Plant Database / Vegetables / Horseradish
Vegetables

Horseradish

Armoracia rusticana
Brassicaceae (Mustard)

Plant once and you'll have it forever — a pungent root that spreads, so give it a contained spot.

EdiblePerennialVigorousMedicinal
Horseradish (Armoracia rusticana) illustration — Texas Roots plant database, by Jordan Polasek
Sun
Full sun to part shade
Water
Moderate
Soil
Deep, loose
pH
6.0–7.5
Hardiness
Hardy perennial
Height
2–3 ft
Spacing
18–24 in
Days to harvest
Dig fall, year 1+

What it is

Horseradish (Armoracia rusticana) is in the Brassicaceae (Mustard) family. Plant once and you'll have it forever — a pungent root that spreads, so give it a contained spot.

How to grow it

It wants full sun to part shade, water it moderate, and give it deep, loose soil. Target a soil pH around 6.0–7.5. Space plants about 18–24 in apart. Expect roughly Dig fall, year 1+. Hardy perennial.

How it's used

Horseradish is used: grated root as condiment.

🔎 How to identify it

  • Large coarse dock-like leaves
  • Thick white taproot
  • Spreads from root pieces

Edibility

PartsRoot
UsesGrated root as condiment
CautionVery pungent; spreads aggressively.
The grow guide

How to grow & propagate horseradish

Everything I've worked out about starting this one, keeping it alive through a Texas year, and turning one plant into many — free.

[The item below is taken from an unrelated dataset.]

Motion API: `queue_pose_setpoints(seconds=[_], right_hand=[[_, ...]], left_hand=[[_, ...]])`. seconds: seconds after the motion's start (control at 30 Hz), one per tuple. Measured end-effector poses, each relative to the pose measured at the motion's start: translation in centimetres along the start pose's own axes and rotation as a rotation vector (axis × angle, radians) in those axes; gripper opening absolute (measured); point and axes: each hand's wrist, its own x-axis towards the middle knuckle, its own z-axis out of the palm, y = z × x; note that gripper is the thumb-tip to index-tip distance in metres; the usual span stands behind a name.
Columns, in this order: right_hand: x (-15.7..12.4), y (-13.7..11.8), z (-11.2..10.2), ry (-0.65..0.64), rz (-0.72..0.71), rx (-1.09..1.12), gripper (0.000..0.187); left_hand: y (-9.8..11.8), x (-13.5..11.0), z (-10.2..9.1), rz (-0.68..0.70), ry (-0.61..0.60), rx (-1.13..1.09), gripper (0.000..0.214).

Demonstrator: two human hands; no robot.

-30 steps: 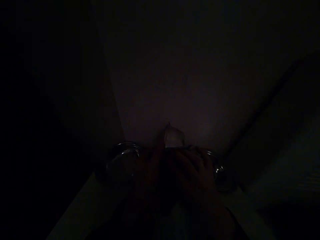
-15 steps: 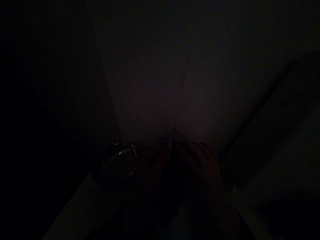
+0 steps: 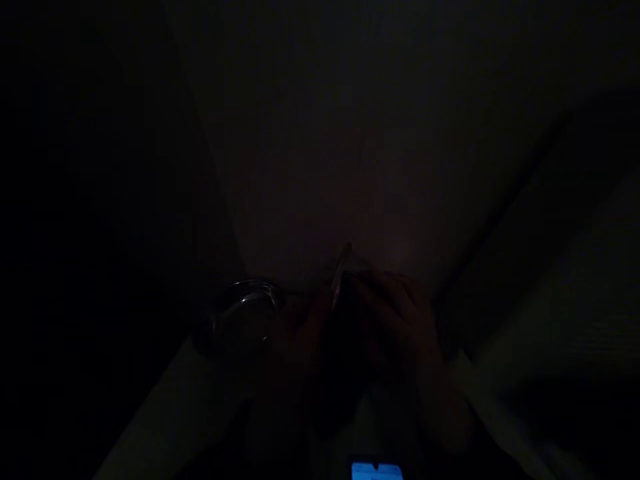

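The scene is very dark. My left hand [image 3: 305, 327] and my right hand [image 3: 400, 313] meet at the lower middle, fingers curled round a dark thing I cannot make out. A thin pale edge [image 3: 343, 270], like a flap or sheet, sticks up between the two hands. A round glass or metal bowl [image 3: 240, 320] sits just left of my left hand, catching faint glints on its rim.
A pale surface [image 3: 165, 427] runs under the hands, with a wall corner behind. A lit blue screen [image 3: 376, 471] shows at the bottom edge. Dark shapes fill the left and right sides.
The pale piece between my hands has turned edge-on and narrowed. A shiny bowl on the right is now hidden behind my right hand. A blue screen has come into view at the bottom.
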Motion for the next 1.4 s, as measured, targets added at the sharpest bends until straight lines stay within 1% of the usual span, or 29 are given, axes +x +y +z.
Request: queue_pose_setpoints(seconds=[0.17, 0.3, 0.4, 0.5, 0.57, 0.67, 0.77, 0.9, 1.0, 1.13, 1.23, 1.3, 1.4], right_hand=[[-0.5, -2.1, -1.4, 0.005, -0.038, -0.097, 0.028], [-0.7, -2.3, -1.6, 0.021, -0.076, -0.138, 0.028], [-0.2, -1.8, -1.1, -0.002, 0.011, -0.138, 0.028], [0.3, -1.2, -0.7, -0.012, 0.06, -0.072, 0.029], [0.3, -0.9, -0.6, -0.013, 0.028, -0.041, 0.029], [0.2, -0.6, -0.9, -0.015, -0.054, -0.026, 0.03], [0.0, -0.3, -1.0, -0.028, -0.067, -0.003, 0.032], [0.3, 0.5, -0.9, -0.029, 0.043, 0.041, 0.032], [0.5, 1.1, -0.8, -0.033, 0.105, 0.078, 0.03], [0.1, 0.8, -0.8, -0.052, 0.018, 0.078, 0.03], [-0.4, 0.1, -0.7, -0.043, -0.038, 0.069, 0.03], [-0.5, -0.1, -0.6, -0.033, -0.039, 0.06, 0.03], [-0.2, 0.4, -0.3, -0.03, 0.008, 0.046, 0.032]], left_hand=[[0.6, -0.8, -0.4, 0.004, -0.008, 0.032, 0.021], [0.8, -0.9, -0.8, 0.059, -0.027, 0.09, 0.024], [0.4, -0.8, -1.4, 0.106, -0.05, 0.138, 0.027], [-0.2, -0.4, -1.7, 0.131, -0.005, 0.15, 0.029], [-0.3, -0.1, -1.3, 0.134, 0.034, 0.142, 0.028], [0.0, 0.1, -0.1, 0.147, 0.067, 0.132, 0.027], [0.5, -0.2, 0.7, 0.158, 0.091, 0.145, 0.028], [0.3, -0.8, 0.6, 0.181, 0.068, 0.155, 0.031], [0.2, -0.8, 0.5, 0.163, 0.055, 0.14, 0.032], [0.3, -0.1, 0.5, 0.121, 0.132, 0.19, 0.029], [0.4, 0.3, 0.5, 0.147, 0.163, 0.186, 0.03], [0.3, 0.2, 0.5, 0.16, 0.16, 0.181, 0.031], [0.1, 0.0, 0.5, 0.159, 0.134, 0.176, 0.031]])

How to propagate horseradish

The cabbage family is a cool-season seed crop. Start the heading types (cabbage, broccoli, cauliflower) in trays 5–6 weeks before you want them in the ground; sow the fast roots and greens (radish, turnip, mustard, arugula) straight into the bed. They all cross with each other readily, so if you're saving seed, only let one variety of a given species flower at a time.

Growing horseradish in Texas

Give it full sun to part shade and deep, loose soil. Match the spot to the plant and most of the battle is already won.

Because it's a perennial, the work is mostly up front. Get it sited and established and it comes back on its own year after year — one of the best returns on effort in the whole garden.

Keep moisture even, especially while it's young — deep, less-frequent soaks build better roots than a daily sprinkle.

Harvesting

Figure on roughly dig fall, year 1+ before you're harvesting. Harvest at peak and keep harvesting — most vegetables produce harder the more you pick, and one left to over-mature tells the plant its job is done. The part you're after: root.

Making more for free

Every seed we sell is open-pollinated, which means you can save your own from the best plants and it'll grow true next year. Let a few of your strongest plants finish and go to seed, dry it fully, and store it cool and dark. That's the whole point of heirlooms — buy once, grow forever.

When the grid is down

Keep this knowledge offline

A garden full of horseradish is a real asset when times get hard — but the know-how to grow, store, and use it shouldn't live only on a website you can't reach. That's why I keep a copy of the references I rely on on a local server at home. Project NOMAD is a free, open-source way to run Wikipedia, survival and medical guides, maps, and even a private AI on your own hardware — knowledge that keeps working with no internet, no cloud, no signal.

See how I keep my library offline →
🌤 Before you plant: check the live 7-day garden weather to time it right for frost and heat.

Part of the free Texas Roots plant database, compiled by Jordan Polasek from his greenhouse in El Campo, Texas. Free to read and share. If it helped, the best thanks is to grow something.